In [None]:
import numpy as np
import psutil  # For memory tracking
import pandas as pd
import joblib  # For model saving/loading
from sklearn.decomposition import PCA
from sklearn.preprocessing import MinMaxScaler
from qiskit.circuit.library import ZZFeatureMap
from qiskit_machine_learning.kernels import FidelityQuantumKernel
from sklearn.model_selection import train_test_split, GridSearchCV
from sklearn.svm import SVC  # Classical SVM
from sklearn.metrics import accuracy_score, precision_score, recall_score, f1_score, confusion_matrix
import time
import os

class HybridSVM:
    def __init__(self, data, pca_components, reps=1):
        print("Initializing Hybrid SVM (Quantum Kernel)...")
        self.data = data
        self.pca_components = pca_components
        self.reps = reps
        self.apply_pca()
        self.initialize_quantum_kernel()

    def apply_pca(self):
        """Reduce feature dimensions using PCA"""
        print("Applying PCA...")
        pca = PCA(n_components=self.pca_components)
        self.data.train_features = pca.fit_transform(self.data.train_features)
        self.data.test_features = pca.transform(self.data.test_features)
        print(f"PCA Variance Ratio: {sum(pca.explained_variance_ratio_):.4f}")

    def initialize_quantum_kernel(self):
        """Set up the quantum feature map and fidelity kernel"""
        print("Initializing quantum kernel...")
        feature_map = ZZFeatureMap(feature_dimension=self.pca_components, reps=self.reps, entanglement="linear")
        self.quantum_kernel = FidelityQuantumKernel(feature_map=feature_map)

    @staticmethod
    def svm_hyperparameter_tuning(train_features, train_labels):
        """Tune SVM hyperparameters using GridSearchCV"""
        print("Starting hyperparameter tuning...")

        param_grid = {
            'C': [0.1, 1, 10, 100],
            'kernel': ['linear', 'rbf', 'poly', 'sigmoid'],
            'gamma': ['scale', 'auto', 0.01, 0.1, 1],
            'degree': [2, 3, 4]  # Only for 'poly'
        }

        svc = SVC()
        grid_search = GridSearchCV(svc, param_grid, cv=4, scoring='accuracy', verbose=1, n_jobs=-1)
        grid_search.fit(train_features, train_labels)

        print(f"Best Parameters: {grid_search.best_params_}")
        print(f"Best Cross-Validation Score: {grid_search.best_score_:.4f}")

        return grid_search.best_estimator_

    def fit(self):
        """Train Hybrid SVM with memory tracking and hyperparameter tuning"""
        print("Training Hybrid SVM...")

        quantum_train_features = self.quantum_kernel.evaluate(self.data.train_features, self.data.train_features)

        process = psutil.Process()
        mem_before = process.memory_info().rss / (1024 * 1024)

        start_time = time.time()
        self.svm = self.svm_hyperparameter_tuning(quantum_train_features, self.data.train_labels)
        end_time = time.time()

        mem_after = process.memory_info().rss / (1024 * 1024)
        elapsed = end_time - start_time

        if elapsed > 60:
            print(f"Hybrid SVM training complete.

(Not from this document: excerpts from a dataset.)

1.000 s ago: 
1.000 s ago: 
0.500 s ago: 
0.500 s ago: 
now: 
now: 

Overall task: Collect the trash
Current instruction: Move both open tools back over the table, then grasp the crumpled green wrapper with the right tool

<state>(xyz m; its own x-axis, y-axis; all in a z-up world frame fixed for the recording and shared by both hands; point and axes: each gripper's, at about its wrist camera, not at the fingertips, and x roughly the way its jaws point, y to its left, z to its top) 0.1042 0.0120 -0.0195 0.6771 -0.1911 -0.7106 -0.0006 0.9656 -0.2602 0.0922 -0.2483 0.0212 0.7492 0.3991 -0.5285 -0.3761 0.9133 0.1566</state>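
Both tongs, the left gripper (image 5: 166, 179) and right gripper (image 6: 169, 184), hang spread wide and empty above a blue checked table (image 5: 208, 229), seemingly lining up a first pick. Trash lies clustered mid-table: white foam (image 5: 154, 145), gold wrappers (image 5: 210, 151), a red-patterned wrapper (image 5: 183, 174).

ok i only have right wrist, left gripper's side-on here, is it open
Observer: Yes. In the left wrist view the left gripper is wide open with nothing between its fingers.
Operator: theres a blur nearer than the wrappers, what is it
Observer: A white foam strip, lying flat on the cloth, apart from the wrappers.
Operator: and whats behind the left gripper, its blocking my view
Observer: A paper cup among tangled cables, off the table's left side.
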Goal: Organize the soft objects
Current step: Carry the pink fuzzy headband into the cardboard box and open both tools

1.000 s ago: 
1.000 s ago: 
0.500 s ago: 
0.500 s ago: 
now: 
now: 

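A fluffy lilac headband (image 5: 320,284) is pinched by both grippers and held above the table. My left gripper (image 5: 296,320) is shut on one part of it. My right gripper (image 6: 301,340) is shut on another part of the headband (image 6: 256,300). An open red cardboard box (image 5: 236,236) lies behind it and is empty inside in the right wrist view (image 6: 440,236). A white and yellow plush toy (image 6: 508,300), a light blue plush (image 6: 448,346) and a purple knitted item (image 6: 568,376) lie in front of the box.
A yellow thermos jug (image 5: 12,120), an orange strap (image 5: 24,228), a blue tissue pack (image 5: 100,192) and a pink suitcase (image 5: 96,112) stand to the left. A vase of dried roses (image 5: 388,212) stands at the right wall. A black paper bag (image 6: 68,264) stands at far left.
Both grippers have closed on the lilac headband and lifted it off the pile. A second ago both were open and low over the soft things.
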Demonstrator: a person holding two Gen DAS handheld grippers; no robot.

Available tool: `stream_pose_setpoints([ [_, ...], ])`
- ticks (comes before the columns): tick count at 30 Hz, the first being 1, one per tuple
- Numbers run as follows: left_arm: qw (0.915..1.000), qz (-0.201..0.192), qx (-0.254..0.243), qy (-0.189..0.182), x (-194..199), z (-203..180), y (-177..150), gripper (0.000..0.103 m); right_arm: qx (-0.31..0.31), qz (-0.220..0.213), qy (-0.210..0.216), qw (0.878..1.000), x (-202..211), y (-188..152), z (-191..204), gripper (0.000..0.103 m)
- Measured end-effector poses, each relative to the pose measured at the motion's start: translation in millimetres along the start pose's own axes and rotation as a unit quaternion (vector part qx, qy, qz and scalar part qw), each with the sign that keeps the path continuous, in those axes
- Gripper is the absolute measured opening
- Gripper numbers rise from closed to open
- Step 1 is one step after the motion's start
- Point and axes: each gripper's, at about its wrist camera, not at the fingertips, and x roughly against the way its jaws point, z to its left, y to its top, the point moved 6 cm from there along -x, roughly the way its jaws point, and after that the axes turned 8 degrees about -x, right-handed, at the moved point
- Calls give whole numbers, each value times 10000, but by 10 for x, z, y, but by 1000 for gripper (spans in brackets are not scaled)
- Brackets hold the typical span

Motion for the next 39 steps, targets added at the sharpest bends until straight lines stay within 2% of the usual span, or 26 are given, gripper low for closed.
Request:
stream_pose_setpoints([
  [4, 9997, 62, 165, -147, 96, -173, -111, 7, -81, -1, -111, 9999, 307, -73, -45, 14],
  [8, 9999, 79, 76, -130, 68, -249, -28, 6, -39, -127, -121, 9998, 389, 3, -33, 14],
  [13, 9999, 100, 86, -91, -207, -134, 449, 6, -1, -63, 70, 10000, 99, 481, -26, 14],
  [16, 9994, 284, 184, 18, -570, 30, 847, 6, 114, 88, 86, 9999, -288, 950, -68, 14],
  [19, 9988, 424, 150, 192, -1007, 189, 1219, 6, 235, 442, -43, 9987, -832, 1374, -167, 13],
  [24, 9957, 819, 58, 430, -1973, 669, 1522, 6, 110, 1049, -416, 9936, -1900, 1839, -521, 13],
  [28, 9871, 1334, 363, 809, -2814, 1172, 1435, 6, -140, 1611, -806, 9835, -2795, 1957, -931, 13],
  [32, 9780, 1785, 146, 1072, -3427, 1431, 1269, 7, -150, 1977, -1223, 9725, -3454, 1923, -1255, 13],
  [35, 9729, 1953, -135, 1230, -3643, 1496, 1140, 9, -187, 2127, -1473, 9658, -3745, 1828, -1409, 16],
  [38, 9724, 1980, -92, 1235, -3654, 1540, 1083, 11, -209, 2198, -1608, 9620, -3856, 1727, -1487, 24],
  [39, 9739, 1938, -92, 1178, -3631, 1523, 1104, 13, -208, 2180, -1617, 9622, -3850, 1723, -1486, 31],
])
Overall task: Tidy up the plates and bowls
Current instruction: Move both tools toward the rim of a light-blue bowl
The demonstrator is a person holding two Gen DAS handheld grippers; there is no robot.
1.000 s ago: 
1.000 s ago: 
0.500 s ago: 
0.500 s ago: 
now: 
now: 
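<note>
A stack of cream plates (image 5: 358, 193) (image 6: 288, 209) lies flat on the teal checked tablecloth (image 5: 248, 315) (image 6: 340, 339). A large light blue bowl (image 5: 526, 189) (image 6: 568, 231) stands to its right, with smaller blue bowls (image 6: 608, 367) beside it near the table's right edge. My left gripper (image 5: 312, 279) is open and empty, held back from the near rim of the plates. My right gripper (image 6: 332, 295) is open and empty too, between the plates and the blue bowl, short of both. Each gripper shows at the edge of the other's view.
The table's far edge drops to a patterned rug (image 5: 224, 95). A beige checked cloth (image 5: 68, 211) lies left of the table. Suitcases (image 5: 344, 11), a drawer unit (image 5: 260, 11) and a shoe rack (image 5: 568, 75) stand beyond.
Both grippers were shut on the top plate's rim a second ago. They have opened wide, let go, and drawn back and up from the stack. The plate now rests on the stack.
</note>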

Time taken: {elapsed / 60:.2f} minutes.")
        else:
            print(f"Hybrid SVM training complete. Time taken: {elapsed:.2f} seconds.")

        print(f"Memory Usage: {mem_after - mem_before:.2f} MB (during training)")

    def evaluate(self):
        """Evaluate Hybrid SVM using accuracy metrics and memory tracking"""
        print("Evaluating Hybrid SVM...")

        quantum_test_features = self.quantum_kernel.evaluate(self.data.test_features, self.data.train_features)

        process = psutil.Process()
        mem_before = process.memory_info().rss / (1024 * 1024)

        start_time = time.time()
        predictions = self.svm.predict(quantum_test_features)
        end_time = time.time()

        mem_after = process.memory_info().rss / (1024 * 1024)
        elapsed = end_time - start_time

        if elapsed > 60:
            print(f"Hybrid SVM evaluation complete. Time taken: {elapsed / 60:.2f} minutes.")
        else:
            print(f"Hybrid SVM evaluation complete. Time taken: {elapsed:.2f} seconds.")

        print(f"Memory Usage: {mem_after - mem_before:.2f} MB (during evaluation)")

        acc = accuracy_score(self.data.test_labels, predictions)
        prec = precision_score(self.data.test_labels, predictions, average="weighted")
        rec = recall_score(self.data.test_labels, predictions, average="weighted")
        f1 = f1_score(self.data.test_labels, predictions, average="weighted")
        conf_matrix = confusion_matrix(self.data.test_labels, predictions)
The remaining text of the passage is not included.